絵を見たとき、画家の姿を知らなくても「この絵はこんな人が描いているんだろうな」などと、なんとなく想像することはありませんか?

いい意味でこうした想像を裏切った存在として、画家のあおいけいさん(@Abspko)の“画風と作者のギャップ”が注目を浴びています。

画風と作者のギャップ選手権あったらいい線いけると思うんよね(@Abspko)

  • (@Abspkoより引用)

まるで目の前にこの光景が広がっていると錯覚してしまいそうなほど、リアルでほのぼのとした2人の少年の絵。そして、その前に座って写真に映っているのが、赤い髪をしたクールな雰囲気の女性。この絵を見た人が想像するであろう「作者像」とは、かなりギャップがありますよね。

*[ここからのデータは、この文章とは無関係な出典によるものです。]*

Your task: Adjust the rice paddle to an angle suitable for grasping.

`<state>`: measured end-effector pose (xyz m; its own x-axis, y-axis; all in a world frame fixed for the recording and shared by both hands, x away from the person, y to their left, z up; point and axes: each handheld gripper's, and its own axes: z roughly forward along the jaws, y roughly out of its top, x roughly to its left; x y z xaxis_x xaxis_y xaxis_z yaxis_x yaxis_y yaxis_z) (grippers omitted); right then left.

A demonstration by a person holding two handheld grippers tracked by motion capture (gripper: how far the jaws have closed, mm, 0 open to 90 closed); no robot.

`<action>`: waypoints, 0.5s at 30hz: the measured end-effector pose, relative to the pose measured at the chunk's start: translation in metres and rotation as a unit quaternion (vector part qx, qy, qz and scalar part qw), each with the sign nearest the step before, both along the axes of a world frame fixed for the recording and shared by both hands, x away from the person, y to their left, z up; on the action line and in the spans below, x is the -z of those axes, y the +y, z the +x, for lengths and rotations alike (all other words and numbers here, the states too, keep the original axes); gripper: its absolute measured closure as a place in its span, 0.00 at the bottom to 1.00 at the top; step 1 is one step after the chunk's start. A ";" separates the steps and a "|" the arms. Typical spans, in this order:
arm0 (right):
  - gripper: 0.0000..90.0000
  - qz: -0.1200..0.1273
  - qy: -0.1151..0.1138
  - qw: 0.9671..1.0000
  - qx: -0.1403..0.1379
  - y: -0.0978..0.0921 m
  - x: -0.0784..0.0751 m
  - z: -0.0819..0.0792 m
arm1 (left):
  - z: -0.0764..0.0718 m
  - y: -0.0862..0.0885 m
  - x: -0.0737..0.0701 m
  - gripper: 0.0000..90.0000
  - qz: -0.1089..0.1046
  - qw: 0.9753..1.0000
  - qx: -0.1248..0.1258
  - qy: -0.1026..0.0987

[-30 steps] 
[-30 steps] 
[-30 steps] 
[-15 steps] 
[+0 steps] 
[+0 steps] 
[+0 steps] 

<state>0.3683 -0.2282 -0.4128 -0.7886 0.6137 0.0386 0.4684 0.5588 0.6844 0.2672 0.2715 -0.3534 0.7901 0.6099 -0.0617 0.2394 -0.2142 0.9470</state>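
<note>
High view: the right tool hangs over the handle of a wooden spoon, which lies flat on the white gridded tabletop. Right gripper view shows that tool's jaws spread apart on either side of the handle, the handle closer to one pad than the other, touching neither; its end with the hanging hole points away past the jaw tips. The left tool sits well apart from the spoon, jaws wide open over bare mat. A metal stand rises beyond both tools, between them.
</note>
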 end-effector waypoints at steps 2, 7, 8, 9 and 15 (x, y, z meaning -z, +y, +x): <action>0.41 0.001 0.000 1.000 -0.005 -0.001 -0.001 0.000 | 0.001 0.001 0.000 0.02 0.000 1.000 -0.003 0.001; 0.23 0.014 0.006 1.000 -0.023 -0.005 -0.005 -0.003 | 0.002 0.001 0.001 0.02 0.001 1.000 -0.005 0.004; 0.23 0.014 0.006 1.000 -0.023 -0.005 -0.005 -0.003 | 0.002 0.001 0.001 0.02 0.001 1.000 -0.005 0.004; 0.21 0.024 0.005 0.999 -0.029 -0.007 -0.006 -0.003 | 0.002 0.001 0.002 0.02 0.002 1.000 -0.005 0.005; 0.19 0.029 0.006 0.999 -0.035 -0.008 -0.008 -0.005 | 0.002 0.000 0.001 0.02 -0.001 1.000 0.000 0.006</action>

リプライや引用リツイートでは、「こんな美女が描いてたとは」「絵師様クールビューティーで更にビックリです!」など、「意外」というコメントが続出。

「ええ? なんで道路に座ってないのか疑問に思ってたけど、全て絵なの?! 凄すぎる……」「どこまで絵かわからんかったぞ、、、、」など、「全部写真かと思った」「絵に見えない」という人も多く、あおいさんの画力にも大きな注目が集まりました。

その結果、この投稿は8月20日時点で12.1万件もの「いいね」を獲得。ちなみにこの絵に登場している少年たちは、あおいさんの息子さんなんだそうです。

多くの人を「写真」だと錯覚させたこの絵には相当なこだわりが詰まっているはず。このツイートをした画家のあおいけいさんに投稿のきっかけや制作エピソードをうかがいました。

「画風と作者のギャップ」投稿者に聞いてみた

――あおいさんの見た目のクールさと、イラストのリアルでほのぼのとした雰囲気のギャップが激しいお写真ですね。投稿のきっかけがあれば教えてください。

千葉県千葉市に「ホキ美術館」という写実専門の美術館があり、この絵はホキ美術大賞展の2次審査(8月下旬)に出展する予定の絵です。そのため毎日加筆を行っており日々の進捗をSNSに載せていました。

この日はちょうど美容院に行って髪の色をガラッと変えたことと、よく「名前だけだと性別分からない」という意見をいただくので、絵と自分を一緒に撮って載せてみました。

――どこか懐かしい雰囲気のこちらの絵画、3年かけて制作されているとのこと。なぜここまで時間をかけて描かれているのですか?

もともと「ホキ美術館に展示していただきたい!」という夢があり、ホキの公募用に描き出した絵でした。描き始めの頃は公募は3年後(今年)でした。

途中個展が2回あり、それらの展示が近づくたび加筆して1度“完成”という扱いにしてきましたが、やはり時間がたつにつれ私の画力も上がり、修正部分が見つかるたび加筆して今に至ります。

――今回注目を浴びたツイートに登場した「時はゆるやかに」の全景。こうして見ると、ますます写真のようなリアルさが際立ちますね。

こちらは、この絵の加筆の様子。よく見ると、左のビフォーに比べ、右のアフターは描き込みがさらに細かくなり、より立体感が増しているのがわかります。

――制作時に心がけていることがあればお聞かせください。

世の中のリアル、目に見えるものから見えないものまである現実世界についてよく考えています。

絵画の世界に限らず、なぜ人は「美しい」と思ったり「汚い」と思ったりするのか、そこには感覚的で数学的な答えがあると思っています。それらを模索し絵に落とし込むことと、二次元の中に三次元空間の錯覚を生み出すという“二次元ハンデ”を楽しむことです。


「画風と作者のギャップ」のツイートがこれほど注目を集めたのも、作品に命が宿っているからこそ。ぜひともホキ美術館で「時はゆるやかに」が展示されている光景を見てみたいものですね。